Some argue loot boxes are a form of gambling. Using the probability concepts from this homework, explain two arguments FOR and two arguments AGAINST this claim.


Question 7: Combined Analysis

A new Pixel Quest survey found: 65% of players prefer PvP (player vs. player) mode.

a. Sampling scenario:

GameZone randomly selects 12 players for a focus group.

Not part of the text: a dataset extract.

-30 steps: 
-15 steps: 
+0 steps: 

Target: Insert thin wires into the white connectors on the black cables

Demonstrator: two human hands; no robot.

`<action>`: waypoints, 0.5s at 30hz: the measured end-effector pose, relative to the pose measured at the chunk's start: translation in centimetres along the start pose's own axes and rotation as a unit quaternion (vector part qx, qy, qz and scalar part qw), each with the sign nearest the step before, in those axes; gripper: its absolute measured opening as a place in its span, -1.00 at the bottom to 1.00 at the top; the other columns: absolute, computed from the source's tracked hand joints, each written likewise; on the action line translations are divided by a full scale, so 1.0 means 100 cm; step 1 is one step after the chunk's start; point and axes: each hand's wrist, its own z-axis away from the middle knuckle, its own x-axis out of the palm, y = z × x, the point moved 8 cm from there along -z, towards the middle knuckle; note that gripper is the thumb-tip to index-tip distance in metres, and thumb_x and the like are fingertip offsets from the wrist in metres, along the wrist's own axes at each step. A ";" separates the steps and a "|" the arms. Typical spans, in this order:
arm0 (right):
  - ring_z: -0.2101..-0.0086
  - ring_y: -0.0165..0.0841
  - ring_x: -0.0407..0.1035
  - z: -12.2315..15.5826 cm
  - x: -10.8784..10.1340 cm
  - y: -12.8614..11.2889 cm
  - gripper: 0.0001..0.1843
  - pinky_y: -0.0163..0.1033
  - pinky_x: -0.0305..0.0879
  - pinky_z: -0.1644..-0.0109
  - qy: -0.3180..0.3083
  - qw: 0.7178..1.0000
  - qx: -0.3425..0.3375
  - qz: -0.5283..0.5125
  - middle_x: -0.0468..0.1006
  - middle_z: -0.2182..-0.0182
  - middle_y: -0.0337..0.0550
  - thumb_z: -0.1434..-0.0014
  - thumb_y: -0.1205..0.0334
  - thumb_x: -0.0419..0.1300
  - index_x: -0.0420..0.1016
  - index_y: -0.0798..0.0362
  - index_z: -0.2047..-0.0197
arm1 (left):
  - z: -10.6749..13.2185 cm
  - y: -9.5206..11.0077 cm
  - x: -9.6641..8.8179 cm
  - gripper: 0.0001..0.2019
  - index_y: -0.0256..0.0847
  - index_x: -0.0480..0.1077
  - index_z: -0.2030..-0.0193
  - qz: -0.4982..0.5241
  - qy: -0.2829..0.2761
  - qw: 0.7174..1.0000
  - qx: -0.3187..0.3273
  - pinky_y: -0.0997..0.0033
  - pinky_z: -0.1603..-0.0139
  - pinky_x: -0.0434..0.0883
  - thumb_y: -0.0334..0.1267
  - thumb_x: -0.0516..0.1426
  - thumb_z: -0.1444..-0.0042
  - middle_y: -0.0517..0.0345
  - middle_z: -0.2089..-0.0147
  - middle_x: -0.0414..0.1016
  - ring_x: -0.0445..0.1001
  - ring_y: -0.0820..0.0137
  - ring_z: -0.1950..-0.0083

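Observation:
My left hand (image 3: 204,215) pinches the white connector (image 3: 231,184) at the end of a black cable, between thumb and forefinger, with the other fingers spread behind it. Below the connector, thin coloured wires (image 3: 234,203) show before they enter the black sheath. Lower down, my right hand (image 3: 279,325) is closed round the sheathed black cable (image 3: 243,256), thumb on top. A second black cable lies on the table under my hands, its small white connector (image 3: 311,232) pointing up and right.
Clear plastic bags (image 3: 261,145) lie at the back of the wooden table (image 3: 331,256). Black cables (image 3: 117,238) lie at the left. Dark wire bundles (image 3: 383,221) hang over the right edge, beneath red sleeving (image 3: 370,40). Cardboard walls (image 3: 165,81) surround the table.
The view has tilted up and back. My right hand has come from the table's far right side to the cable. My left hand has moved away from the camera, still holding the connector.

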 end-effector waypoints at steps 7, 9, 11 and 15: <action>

  1. Let X = number of PvP-preferring players in the group. What’s the distribution?
  2. \(P(X = 8)\) =
  3. \(P(X < 4)\) =
  4. \(P(4 \leq X \leq 9)\) =

b. Quality assurance:

GameZone runs 8 randomly selected matches for testing. Each match independently has a 10% chance of having a connectivity error.

  1. \(P(\text{no errors in 8 matches})\) =
  2. \(P(\text{at least 2 errors})\) =
  3. \(E(\text{number of errors})\) =

c. Overall interpretation:

Write a brief (3-4 sentence) report to Alex Rivera summarizing what you found about player behavior using the distributions from this homework.


💭 Question 8: Detective’s Reflection

Reflect on your probability distribution investigation (5-7 sentences):

  • When would you use a Binomial vs. Geometric vs. Poisson distribution? What are the key differences?
  • How does the expected value help businesses make better decisions?
  • What surprised you about applying these distributions to gaming data?
  • How do discrete distributions differ from what you’ve seen with descriptive statistics?
  • Name one real-world business scenario (outside gaming) where each distribution would be useful.

🎉 Excellent work, Statistical Detective! GameZone now has the tools to model player behavior mathematically. Your discrete distribution skills have leveled up their analytics game!